▶ WHAT TO PRODUCE
Within the records that follow, restate exactly the lines from the line with "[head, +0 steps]" down to the line with "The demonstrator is", including both. Omit the pictures.

▶ SOURCE INFORMATION
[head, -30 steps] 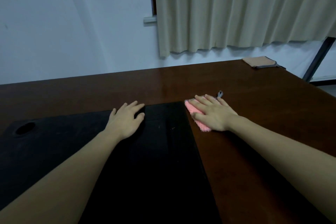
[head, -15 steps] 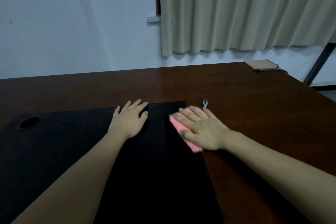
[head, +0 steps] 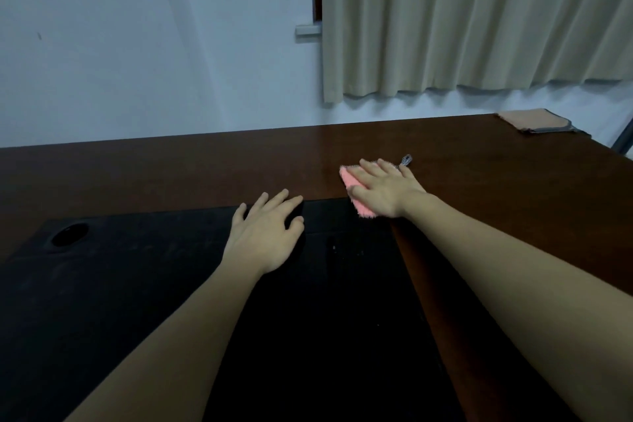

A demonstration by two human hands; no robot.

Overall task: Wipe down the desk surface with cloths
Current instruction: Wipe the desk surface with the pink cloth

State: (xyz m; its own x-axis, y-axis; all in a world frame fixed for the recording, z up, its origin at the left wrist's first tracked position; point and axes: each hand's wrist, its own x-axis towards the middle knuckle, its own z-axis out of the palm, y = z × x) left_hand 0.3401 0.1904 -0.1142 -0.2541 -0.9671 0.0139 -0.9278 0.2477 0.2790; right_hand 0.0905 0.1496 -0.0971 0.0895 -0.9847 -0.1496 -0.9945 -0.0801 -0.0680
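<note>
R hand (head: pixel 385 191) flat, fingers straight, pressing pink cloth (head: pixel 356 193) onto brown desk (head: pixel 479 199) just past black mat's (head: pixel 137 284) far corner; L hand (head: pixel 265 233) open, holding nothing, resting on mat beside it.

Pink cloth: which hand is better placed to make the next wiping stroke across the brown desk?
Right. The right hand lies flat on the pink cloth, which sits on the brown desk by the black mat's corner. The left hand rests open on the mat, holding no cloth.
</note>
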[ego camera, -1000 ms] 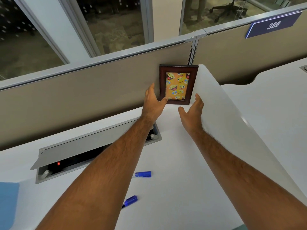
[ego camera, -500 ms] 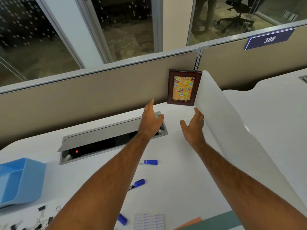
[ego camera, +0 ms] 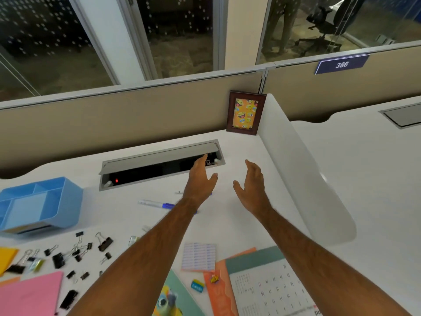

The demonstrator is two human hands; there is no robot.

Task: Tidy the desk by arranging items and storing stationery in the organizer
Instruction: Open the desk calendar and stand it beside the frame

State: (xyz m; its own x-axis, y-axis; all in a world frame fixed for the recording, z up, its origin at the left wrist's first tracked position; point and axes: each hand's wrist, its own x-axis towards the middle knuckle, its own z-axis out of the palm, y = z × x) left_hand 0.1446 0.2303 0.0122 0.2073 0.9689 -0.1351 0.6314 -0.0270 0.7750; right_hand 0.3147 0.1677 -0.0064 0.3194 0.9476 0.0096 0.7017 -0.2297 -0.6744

▶ YOUR SOLUTION
[head, +0 steps] 

A demonstration by two human hands; no robot.

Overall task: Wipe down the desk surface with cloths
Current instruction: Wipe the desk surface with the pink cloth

State: (xyz m; its own x-axis, y-axis; all in a world frame fixed for the recording, z up, its origin at the left wrist's first tracked position; point and axes: each hand's wrist, its own x-axis towards the middle knuckle, its own z-axis out of the palm, y = z × x) left_hand 0.3401 0.1904 -0.1142 -0.2541 -0.9671 0.0139 -0.9278 0.2477 0.2790; right_hand 0.0905 0.1496 -0.0971 0.0895 -0.9847 -0.1496 -0.9945 -0.0801 -0.0680
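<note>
R hand (head: pixel 385 191) flat, fingers straight, pressing pink cloth (head: pixel 356 193) onto brown desk (head: pixel 479 199) just past black mat's (head: pixel 137 284) far corner; L hand (head: pixel 265 233) open, holding nothing, resting on mat beside it.

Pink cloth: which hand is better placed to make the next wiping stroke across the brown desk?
Right. The right hand lies flat on the pink cloth, which sits on the brown desk by the black mat's corner. The left hand rests open on the mat, holding no cloth.
</note>
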[ego camera, -1000 ms] 
[ego camera, -500 ms] 
[ego camera, +0 ms] 

The demonstrator is two human hands; there is no robot.

This completes the response to the exercise.